> [Task to complete]
Start at the first line of the material. Repeat each line exactly through the one containing "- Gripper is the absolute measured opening", then stop.

> [The data]

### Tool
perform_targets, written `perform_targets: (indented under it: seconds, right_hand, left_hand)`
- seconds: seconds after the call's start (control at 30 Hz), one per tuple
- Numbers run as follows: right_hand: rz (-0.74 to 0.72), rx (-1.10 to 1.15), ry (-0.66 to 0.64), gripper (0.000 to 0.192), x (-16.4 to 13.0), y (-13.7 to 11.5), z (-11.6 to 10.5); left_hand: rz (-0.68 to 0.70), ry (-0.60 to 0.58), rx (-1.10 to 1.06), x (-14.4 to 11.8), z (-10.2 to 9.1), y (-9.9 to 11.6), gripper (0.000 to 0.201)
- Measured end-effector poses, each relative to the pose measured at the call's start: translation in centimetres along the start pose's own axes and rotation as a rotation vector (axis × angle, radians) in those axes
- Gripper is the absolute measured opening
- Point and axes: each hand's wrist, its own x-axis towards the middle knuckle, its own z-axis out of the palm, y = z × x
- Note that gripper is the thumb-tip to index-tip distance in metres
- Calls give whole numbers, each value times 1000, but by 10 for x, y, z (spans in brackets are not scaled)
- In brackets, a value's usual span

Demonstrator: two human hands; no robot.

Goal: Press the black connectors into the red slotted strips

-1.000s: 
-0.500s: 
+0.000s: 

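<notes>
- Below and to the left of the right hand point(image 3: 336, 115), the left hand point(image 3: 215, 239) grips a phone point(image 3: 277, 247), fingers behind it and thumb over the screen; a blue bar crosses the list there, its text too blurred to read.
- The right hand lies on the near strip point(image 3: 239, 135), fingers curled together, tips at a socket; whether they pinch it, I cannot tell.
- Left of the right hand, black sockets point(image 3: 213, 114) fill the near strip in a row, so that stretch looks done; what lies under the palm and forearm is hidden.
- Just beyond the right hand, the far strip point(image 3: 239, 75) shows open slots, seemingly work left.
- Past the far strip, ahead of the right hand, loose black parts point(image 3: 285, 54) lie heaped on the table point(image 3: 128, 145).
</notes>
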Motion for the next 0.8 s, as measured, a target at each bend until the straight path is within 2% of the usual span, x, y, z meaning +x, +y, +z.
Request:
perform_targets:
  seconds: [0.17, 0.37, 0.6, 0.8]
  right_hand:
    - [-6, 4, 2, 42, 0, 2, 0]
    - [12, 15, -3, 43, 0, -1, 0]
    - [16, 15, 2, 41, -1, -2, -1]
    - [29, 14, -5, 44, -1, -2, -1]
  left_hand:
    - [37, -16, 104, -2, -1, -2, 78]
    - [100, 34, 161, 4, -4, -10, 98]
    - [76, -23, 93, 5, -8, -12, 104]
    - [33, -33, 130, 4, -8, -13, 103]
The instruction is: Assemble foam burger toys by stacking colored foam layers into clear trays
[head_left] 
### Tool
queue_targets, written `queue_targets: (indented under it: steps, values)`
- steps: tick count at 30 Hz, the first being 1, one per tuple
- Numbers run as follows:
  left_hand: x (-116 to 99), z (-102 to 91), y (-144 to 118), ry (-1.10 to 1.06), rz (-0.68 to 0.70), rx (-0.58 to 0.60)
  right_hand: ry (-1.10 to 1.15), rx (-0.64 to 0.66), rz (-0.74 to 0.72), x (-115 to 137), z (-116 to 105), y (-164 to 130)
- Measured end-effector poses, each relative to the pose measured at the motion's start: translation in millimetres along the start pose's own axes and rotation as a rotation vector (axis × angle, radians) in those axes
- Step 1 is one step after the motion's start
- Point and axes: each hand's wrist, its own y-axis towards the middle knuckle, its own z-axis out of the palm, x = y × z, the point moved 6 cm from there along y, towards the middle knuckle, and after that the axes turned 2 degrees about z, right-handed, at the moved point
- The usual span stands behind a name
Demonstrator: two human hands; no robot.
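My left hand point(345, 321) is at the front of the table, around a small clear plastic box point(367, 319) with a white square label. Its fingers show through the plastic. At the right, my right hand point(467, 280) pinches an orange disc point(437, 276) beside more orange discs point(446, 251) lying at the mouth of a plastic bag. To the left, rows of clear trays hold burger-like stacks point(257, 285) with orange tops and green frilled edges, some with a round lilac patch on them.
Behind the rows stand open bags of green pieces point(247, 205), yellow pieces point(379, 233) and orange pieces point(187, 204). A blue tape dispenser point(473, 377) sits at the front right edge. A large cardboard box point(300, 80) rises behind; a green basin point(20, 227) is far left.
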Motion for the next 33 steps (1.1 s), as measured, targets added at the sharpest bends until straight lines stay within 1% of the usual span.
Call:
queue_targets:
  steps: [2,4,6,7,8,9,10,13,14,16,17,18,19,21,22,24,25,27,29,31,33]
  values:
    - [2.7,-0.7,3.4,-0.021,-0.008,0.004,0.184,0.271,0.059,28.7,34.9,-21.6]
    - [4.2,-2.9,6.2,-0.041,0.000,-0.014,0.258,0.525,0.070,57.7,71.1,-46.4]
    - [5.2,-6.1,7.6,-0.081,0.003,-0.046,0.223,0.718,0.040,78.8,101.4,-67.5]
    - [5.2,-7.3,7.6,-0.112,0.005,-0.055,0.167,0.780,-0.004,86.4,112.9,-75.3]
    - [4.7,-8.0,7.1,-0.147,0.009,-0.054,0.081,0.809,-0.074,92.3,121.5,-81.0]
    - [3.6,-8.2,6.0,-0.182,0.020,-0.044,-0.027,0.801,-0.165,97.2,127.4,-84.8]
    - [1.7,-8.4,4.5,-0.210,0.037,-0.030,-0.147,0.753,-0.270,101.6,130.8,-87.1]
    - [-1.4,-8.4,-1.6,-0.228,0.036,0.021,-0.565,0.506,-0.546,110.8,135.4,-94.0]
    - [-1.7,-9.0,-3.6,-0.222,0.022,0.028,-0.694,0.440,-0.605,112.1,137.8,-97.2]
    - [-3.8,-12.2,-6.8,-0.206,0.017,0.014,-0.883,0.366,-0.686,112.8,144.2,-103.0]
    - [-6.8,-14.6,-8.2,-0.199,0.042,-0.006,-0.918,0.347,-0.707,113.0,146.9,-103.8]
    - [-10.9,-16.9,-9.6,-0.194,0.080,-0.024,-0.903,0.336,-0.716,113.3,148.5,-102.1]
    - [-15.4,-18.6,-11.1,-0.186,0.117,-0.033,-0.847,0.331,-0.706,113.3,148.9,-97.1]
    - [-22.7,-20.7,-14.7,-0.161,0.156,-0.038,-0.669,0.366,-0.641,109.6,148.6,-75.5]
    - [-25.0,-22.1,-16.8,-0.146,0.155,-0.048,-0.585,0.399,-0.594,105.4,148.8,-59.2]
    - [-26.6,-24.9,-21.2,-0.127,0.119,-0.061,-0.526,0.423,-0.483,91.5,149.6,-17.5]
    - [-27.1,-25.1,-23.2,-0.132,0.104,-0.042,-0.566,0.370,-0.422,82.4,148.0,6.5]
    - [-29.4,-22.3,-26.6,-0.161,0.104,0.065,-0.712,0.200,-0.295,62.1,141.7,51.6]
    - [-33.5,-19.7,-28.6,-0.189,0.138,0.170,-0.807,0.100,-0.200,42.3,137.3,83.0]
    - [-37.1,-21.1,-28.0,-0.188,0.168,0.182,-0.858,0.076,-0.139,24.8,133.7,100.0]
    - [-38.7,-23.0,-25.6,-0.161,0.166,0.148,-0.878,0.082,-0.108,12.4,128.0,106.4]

> [Answer to this task]
### Tool
perform_targets, written `perform_targets: (indented under it: seconds, right_hand, left_hand)`
- seconds: seconds after the call's start (control at 30 Hz), one per tuple
- Numbers run as follows: right_hand: rz (-0.74 to 0.72), rx (-1.10 to 1.15), ry (-0.66 to 0.64), gripper (0.000 to 0.192), x (-16.4 to 13.0), y (-13.7 to 11.5), z (-11.6 to 10.5); left_hand: rz (-0.68 to 0.70), ry (-0.60 to 0.58), rx (-1.10 to 1.06), x (-14.4 to 11.8), z (-10.2 to 9.1), y (-9.9 to 11.6), gripper (0.000 to 0.201)
- Measured end-effector poses, each relative to the pose measured at the call's start: translation in centimetres along the start pose's own axes and rotation as a rotation vector (axis × angle, radians) in those axes
- Gripper is the absolute measured opening

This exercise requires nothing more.